Cypherock has sold over 200 units in Africa, according to Rawat. Yet the barriers to scale are twofold: economics and logistics. The X1 sells for $179 (Standard) and $99 (Basic), excluding customs and shipping costs. In countries like Nigeria, where discretionary income is lower than the cost of the device, this could be seen as a luxury product. It also competes with free, software-based self-custody wallets, like Trust Wallet and MetaMask, which Africans use.

While market size numbers are hard to come by, the revenue for South Africa’s crypto hardware wallet market is projected to grow at a compounded 26.2% yearly rate to reach $2.77 billion by 2033.
In markets where crypto is functioning as both a savings tool and a hedge, the appetite for cold storage is expected to expand.
Cypherock also sells enterprise-grade cold storage infrastructure to businesses and African crypto exchanges.
“We do both B2C and B2B. We have some major B2B partnerships that generate a huge chunk of revenue because those clients typically order in bulk—anywhere from 100 to 500 units,” said Rawat. “We also do custom branding for them.
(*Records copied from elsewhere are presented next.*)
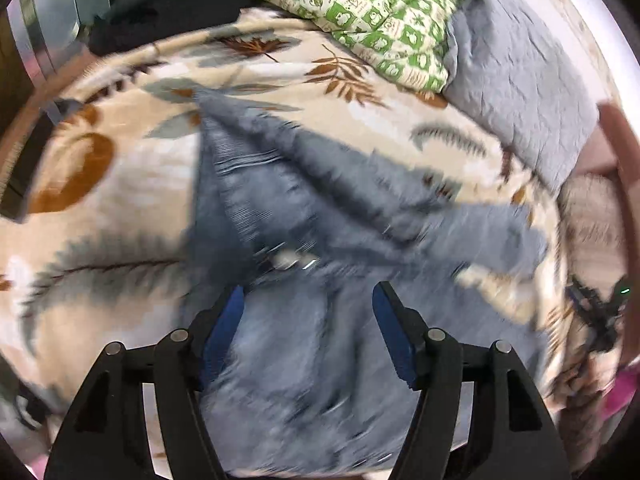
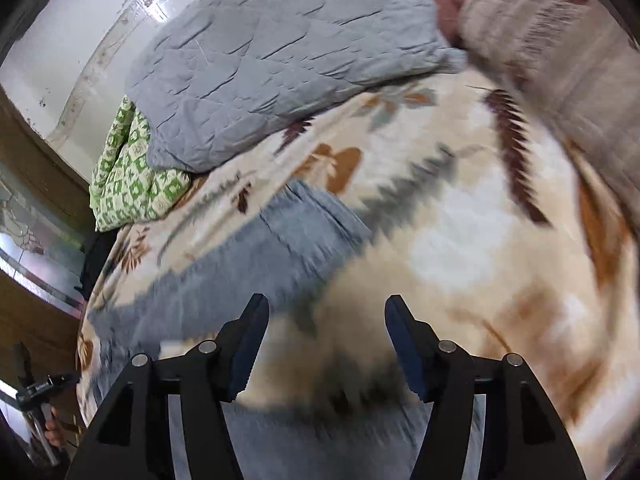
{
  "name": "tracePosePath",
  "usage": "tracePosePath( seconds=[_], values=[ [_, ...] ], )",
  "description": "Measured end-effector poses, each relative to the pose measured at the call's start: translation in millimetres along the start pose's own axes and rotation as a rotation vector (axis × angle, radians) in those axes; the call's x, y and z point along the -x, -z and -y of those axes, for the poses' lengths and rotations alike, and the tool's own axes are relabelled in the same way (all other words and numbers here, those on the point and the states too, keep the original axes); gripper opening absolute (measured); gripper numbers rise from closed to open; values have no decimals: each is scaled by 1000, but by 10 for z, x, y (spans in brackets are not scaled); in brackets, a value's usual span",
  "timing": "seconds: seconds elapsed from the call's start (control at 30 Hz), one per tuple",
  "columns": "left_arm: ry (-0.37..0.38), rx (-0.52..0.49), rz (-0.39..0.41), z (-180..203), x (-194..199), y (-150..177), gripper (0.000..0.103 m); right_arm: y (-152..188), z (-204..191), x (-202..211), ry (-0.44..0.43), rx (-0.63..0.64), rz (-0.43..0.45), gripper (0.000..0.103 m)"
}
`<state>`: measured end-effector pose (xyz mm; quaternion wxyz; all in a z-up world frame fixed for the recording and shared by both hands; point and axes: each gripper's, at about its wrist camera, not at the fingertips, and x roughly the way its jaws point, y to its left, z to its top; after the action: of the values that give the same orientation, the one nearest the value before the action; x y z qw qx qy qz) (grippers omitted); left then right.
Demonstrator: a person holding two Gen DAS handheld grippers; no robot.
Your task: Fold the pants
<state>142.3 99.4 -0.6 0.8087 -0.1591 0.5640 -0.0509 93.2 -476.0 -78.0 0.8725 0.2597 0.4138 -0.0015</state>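
Note:
Blue-grey jeans [image 1: 296, 216] lie rumpled on a cream blanket with a leaf print [image 1: 132, 184]. In the left wrist view their button and waist area sits just ahead of my left gripper [image 1: 308, 300], which is open and empty above the denim. In the right wrist view one jeans leg [image 2: 280, 240] stretches from lower left up to the middle. My right gripper [image 2: 326, 312] is open and empty over the blanket [image 2: 460, 240], to the right of that leg. Both views are motion-blurred.
A grey quilt [image 1: 520, 88] and a green-and-white patterned quilt [image 1: 360, 4] are bunched at the far side of the bed; both also show in the right wrist view [image 2: 260, 60], [image 2: 128, 176]. A dark garment [image 1: 160, 12] lies at the far left. A wall [image 2: 60, 40] stands behind the bed.

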Motion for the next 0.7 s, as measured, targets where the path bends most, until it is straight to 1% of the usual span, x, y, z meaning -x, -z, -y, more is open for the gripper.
tracePosePath(
  seconds=[0.07, 0.13, 0.2, 0.27, 0.33, 0.4, 0.53, 0.57, 0.6, 0.63, 0.67, 0.7],
  values=[
    [42, 49, -24, 59, -138, -120, 66, -215, -41, -246, -14, -15, -12, 62],
    [62, 87, -49, 112, -291, -226, 66, -422, -103, -483, 2, -13, -20, 63],
    [66, 119, -66, 134, -416, -316, 66, -633, -215, -758, 10, 15, -46, 65],
    [73, 146, -80, 125, -529, -404, 66, -769, -343, -1007, 23, 73, -72, 67],
    [83, 175, -95, 105, -643, -486, 66, -835, -432, -1209, 44, 124, -96, 68],
    [97, 192, -113, 94, -745, -541, 66, -874, -504, -1423, 48, 164, -125, 68],
    [86, 222, -138, 112, -948, -650, 66, -822, -625, -1717, 61, 248, -168, 66],
    [94, 224, -133, 123, -966, -671, 63, -792, -664, -1754, 89, 283, -170, 53],
    [113, 211, -116, 163, -956, -696, 52, -763, -710, -1746, 117, 325, -153, 22],
    [105, 196, -107, 202, -938, -717, 30, -736, -749, -1697, 100, 351, -138, 8],
    [106, 183, -90, 251, -894, -737, 18, -721, -776, -1625, 76, 349, -121, 9],
    [119, 176, -81, 277, -871, -758, 16, -714, -793, -1517, 61, 347, -84, 9]
  ],
)
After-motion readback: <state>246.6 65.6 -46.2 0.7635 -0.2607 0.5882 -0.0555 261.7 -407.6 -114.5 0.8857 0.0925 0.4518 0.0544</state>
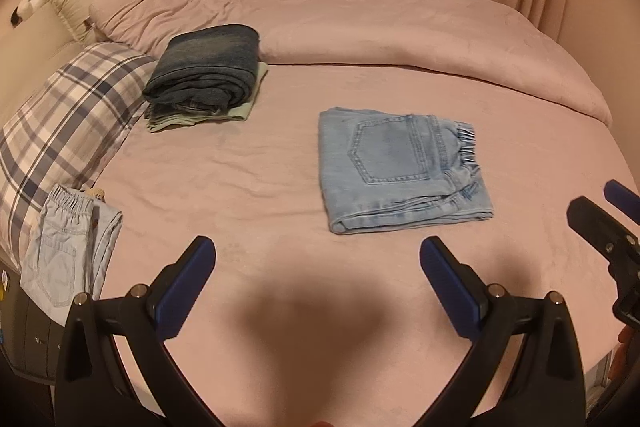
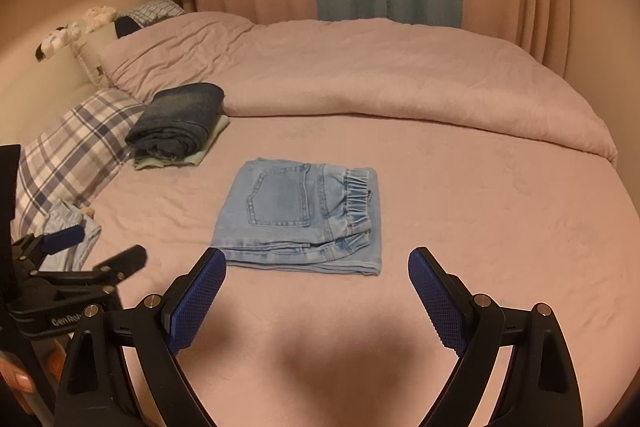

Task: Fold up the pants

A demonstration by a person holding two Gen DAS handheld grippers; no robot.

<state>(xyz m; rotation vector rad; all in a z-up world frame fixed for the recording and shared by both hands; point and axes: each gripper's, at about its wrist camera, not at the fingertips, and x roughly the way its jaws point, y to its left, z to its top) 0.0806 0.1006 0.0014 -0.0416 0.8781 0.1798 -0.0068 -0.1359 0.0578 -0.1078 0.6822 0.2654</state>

If an NFT [non-fungible token] project or a specific token community wants their own design, we customise the wallet or the cards and ship those units to them.”
However, for the last-mile consumer target demographic—crypto-native high-net-worth individuals (HNWIs) and African exchanges seeking cold storage solutions—the real friction lies in getting the product into their hands.
The distribution bottleneck
Even where demand exists, logistics can be punishing. Hardware wallets must pass through customs inspections that are often unpredictable.
Rawat explained that Cypherock’s biggest barrier in Africa isn’t awareness or adoption, but the unpredictable way hardware is treated during border inspections.
“Customs is unpredictable everywhere; Africa, the US, and even Europe,” said Rawat. “Officers sometimes open our packages during checks. They don’t tamper with the devices, but once the seal is broken, customers lose peace of mind. To solve that, we classify our product as a consumer electronic, and we’re working to place resellers or warehouses in specific countries to reduce these risks.”
Cypherock plans to establish warehouses in Africa within the next two years, contingent on when sales become significant enough to justify the investment. This would mirror its strategy in the US, where a local warehouse is being set up to ease distribution. Reducing last-mile friction, it believes, could be essential to gaining a foothold in the region.
Cypherock’s value proposition resonates mostly with sophisticated crypto users—traders, HNWIs, and family offices—rather than the mass market. Yet as Africa’s adoption grows, and as more users move from speculation to long-term storage, hardware wallets could become foundational infrastructure powering the continent’s crypto economy.